Si en su serie de mediometrajes El Decálogo, Kieslowski recorrió los diez mandamientos bíblicos desde la perspectiva más terrenal, en la trilogía abordó los cimientos del laicismo dejando paso a la trascendencia. Sus películas identifican los errores del ser humano sin caer en la condena, reconociendo esas fisuras como rasgos inherentes e incluso potencialmente esclarecedores. Con el paso del tiempo, algunos elementos de sus últimas obras se han resentido (su simbolismo, la tendencia al barroquismo visual y la construcción milimétrica de tramas que refuerzan de manera ciertamente forzada el sentido final de las películas), pero la relevancia de su discurso no ha hecho más que aumentar.
Nacido en 1941, Kieslowski pasó parte de su infancia viajando de
sanatorio en sanatorio, acompañando a su padre enfermo de tuberculosis por las
profundidades de la Polonia que se reconstruía lentamente tras la II Guerra
Mundial. Fue entonces cuando aprendió a observar a los otros, rostros del
silencio y el desamparo que retrataría primero desde el documental más
crudo y sobrio, después desde ficciones notablemente sofisticadas.
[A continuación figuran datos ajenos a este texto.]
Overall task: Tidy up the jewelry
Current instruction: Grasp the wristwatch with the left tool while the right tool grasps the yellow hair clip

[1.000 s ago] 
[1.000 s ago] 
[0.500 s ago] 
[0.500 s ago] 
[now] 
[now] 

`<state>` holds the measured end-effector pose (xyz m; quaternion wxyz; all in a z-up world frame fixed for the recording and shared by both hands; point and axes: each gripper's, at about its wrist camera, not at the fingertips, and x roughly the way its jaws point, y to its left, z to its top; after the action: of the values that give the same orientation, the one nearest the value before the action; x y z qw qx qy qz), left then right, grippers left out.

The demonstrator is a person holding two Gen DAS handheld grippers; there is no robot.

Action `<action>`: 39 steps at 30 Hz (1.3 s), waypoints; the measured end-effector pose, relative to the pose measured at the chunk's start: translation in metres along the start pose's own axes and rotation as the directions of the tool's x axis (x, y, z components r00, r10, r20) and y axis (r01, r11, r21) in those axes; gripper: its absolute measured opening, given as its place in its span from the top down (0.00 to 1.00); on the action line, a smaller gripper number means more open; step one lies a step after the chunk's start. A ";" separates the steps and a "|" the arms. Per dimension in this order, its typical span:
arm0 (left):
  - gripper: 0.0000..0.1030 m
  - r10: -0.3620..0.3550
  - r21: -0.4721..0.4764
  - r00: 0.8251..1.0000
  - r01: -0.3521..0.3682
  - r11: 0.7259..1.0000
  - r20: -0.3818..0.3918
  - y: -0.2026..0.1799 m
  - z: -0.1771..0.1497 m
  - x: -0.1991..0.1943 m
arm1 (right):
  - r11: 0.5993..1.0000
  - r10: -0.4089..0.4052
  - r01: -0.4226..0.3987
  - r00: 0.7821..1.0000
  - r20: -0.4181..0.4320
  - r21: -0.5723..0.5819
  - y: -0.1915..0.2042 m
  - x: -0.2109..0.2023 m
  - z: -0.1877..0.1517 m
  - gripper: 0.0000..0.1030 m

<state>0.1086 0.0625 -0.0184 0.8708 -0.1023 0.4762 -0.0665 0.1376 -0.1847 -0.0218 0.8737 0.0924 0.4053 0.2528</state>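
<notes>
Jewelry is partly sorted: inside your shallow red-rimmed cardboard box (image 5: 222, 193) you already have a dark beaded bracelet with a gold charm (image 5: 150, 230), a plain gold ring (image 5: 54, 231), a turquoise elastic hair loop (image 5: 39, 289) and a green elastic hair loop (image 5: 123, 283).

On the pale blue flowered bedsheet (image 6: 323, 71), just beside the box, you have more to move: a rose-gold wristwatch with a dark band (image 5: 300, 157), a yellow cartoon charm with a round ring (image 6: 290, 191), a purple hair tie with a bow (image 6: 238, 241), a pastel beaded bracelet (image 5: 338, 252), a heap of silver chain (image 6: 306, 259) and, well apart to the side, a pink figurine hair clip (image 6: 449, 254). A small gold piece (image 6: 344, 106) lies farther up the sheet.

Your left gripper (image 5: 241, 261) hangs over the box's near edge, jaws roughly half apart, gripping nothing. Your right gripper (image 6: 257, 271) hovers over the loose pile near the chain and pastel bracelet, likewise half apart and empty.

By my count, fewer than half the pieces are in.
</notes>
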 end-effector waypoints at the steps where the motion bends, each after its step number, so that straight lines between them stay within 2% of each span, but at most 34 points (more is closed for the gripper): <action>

Su
filmografía es un viaje del realismo al artificio, de lo inmediato a lo eterno.
Kieslowski indicó que para evitar que los términos libertad, igualdad y fraternidad queden reducidos a un leitmotiv anquilosado y vacío, para que Europa frene su tendencia agonizante y deshumanizada, es preciso recuperar de una vez por todas nuestra capacidad afectiva.